A tendência desde o pós-guerra tem sido o aumento contínuo do tamanho médio das unidades agropecuárias por meio da agregação de terras liberadas por famílias de agricultores que saem da atividade. A corrida pelo aumento das áreas produtivas ganhou um forte impulso com a associação das subvenções da União Europeia via Política Agrícola Comum ao tamanho do empreendimento. Esse sistema resultou numa disputa acirrada entre produtores para incorporar aos seus domínios todas as parcelas de terras que, por razões diversas, são liberadas no mercado. Os instrumentos criados para controlar a acumulação de terras não lograram o êxito esperado e as novas instalações na agricultura, tendo por base o modelo familiar de tamanho médio, encontram grandes dificuldades para se concretizar. 

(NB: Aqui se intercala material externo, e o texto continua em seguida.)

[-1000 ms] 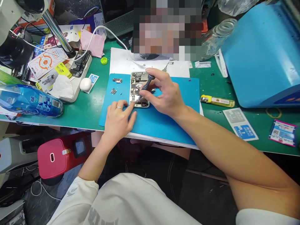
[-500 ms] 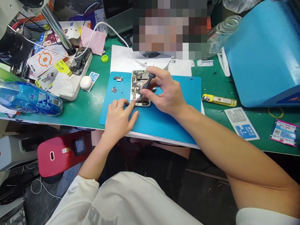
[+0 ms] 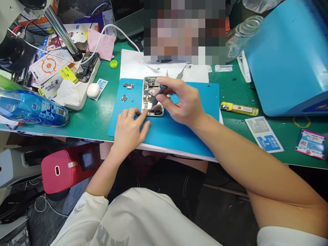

A maior parte dos estabelecimentos é conduzida por uma única pessoa que executa os trabalhos graças ao uso de modernas tecnologias poupadoras de mão de obra, à prestação de serviços por empresas especializadas e ao recurso ao trabalho assalariado (permanente e temporário). O trabalho assalariado passou de um quinto em 2003 para mais de um terço do total do volume de trabalho empregado no setor em 2010. Tal situação tem propiciado diversos questionamentos sobre o futuro da agricultura familiar francesa. A noção de agricultura pós-familiar parece ganhar sentido para denominar “essas unidades que até pouco tempo eram definidas como familiares e que mantêm somente traços desse tipo de agricultura, quem sabe mesmo só a nostalgia”[1] .

Assim como no Brasil, um reduzido número de unidades produtivas é responsável pelo principal do valor da produção agropecuária. Entre os dois últimos Censos Agropecuários franceses, o grupo de pequenos estabelecimentos registrou o maior índice de redução do número de unidades produtivas, passando de 42% em 2000 para 36% em 2010. As cerca de 178 mil pequenas unidades produtivas, definidas em função do seu potencial produtivo estimado em valor da “produção bruta standard” e cujo teto está fixado em 25 mil euros, são responsáveis por apenas 2,8% do valor da produção.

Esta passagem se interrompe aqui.